On 22/11/2023 17:07, Tobias Burnus wrote:
Note before: Starting with TR11 alias OpenMP 6.0, OpenMP supports handling
multiple devices for allocation. It seems as if after using:
my_memspace = omp_get_device_and_host_memspace( 5 ,
omp_default_mem_space)
my_alloc = omp_init_allocator (my_memspace, my_traits_with_pinning);
The pinning should be done via device '5' is possible.

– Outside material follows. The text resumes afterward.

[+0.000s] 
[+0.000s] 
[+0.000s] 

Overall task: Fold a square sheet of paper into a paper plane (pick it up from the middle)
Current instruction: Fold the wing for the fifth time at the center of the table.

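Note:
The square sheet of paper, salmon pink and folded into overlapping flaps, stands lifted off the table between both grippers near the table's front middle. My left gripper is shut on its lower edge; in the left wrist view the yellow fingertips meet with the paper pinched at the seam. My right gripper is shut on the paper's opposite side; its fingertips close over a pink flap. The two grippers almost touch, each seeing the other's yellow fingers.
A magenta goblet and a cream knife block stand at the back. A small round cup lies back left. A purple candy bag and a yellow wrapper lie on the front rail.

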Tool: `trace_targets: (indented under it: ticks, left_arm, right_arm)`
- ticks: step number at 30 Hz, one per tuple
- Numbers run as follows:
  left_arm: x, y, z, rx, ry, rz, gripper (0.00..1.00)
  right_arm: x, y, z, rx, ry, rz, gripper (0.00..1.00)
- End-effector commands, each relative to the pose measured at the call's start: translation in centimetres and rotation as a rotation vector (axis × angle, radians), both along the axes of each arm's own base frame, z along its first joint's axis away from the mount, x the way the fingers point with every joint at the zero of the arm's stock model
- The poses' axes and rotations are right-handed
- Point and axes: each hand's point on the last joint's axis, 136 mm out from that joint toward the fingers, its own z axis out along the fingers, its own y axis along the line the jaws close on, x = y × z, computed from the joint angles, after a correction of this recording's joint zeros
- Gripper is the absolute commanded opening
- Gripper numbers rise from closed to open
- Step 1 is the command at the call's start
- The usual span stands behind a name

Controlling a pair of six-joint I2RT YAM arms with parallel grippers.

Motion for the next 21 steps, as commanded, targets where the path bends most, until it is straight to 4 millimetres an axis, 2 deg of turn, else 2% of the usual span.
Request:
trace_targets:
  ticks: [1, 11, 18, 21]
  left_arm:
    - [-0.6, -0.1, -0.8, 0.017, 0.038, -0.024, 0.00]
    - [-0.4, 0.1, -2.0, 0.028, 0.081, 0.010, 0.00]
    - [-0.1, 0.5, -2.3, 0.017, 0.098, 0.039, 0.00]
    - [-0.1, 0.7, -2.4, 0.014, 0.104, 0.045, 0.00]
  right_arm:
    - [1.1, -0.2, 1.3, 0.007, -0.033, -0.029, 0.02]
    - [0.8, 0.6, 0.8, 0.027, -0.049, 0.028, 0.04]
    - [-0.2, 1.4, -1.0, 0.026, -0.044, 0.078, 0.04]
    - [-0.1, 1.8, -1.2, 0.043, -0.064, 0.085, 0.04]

This patch is intended to get us to 5.0. These are future features for
future patches.
However, I believe that it shouldn't really matter for now, given that CUDA
has no special handling of NUMA hierarchy on the host nor for specific
devices
and GCN has none.
It only becomes interesting if mmap/mlock memory is (measurably) faster
than
CUDA allocated memory when accessed from the host or, for USM, from GCN.
I don't believe there's any issue here (yet).
Let's start with the patch itself:
--- a/libgomp/target.c
+++ b/libgomp/target.c
...
+static struct gomp_device_descr *
+get_device_for_page_locked (void)
+{
+ gomp_debug (0, "%s\n",
+ __FUNCTION__);
+
+ struct gomp_device_descr *device;
+#ifdef HAVE_SYNC_BUILTINS
+ device
+ = __atomic_load_n (&device_for_page_locked, MEMMODEL_RELAXED);
+ if (device == (void *) -1)
+ {
+ gomp_debug (0, " init\n");
+
+ gomp_init_targets_once ();
+
+ device = NULL;
+ for (int i = 0; i < num_devices; ++i)
Given that this function just sets a single variable based on whether the
page_locked_host_alloc_func function pointer exists, wouldn't it be much
simpler to just do all this handling in gomp_target_init ?
@Thomas, care to comment on this?
+ for (int i = 0; i < num_devices; ++i)
...
+ /* We consider only the first device of potentially several of the
+ same type as this functionality is not specific to an individual
+ offloading device, but instead relates to the host-side
+ implementation of the respective offloading implementation. */
+ if (devices[i].target_id != 0)
+ continue;
+
+ if (!devices[i].page_locked_host_alloc_func)
+ continue;
...
+ if (device)
+ gomp_fatal ("Unclear how %s and %s libgomp plugins may"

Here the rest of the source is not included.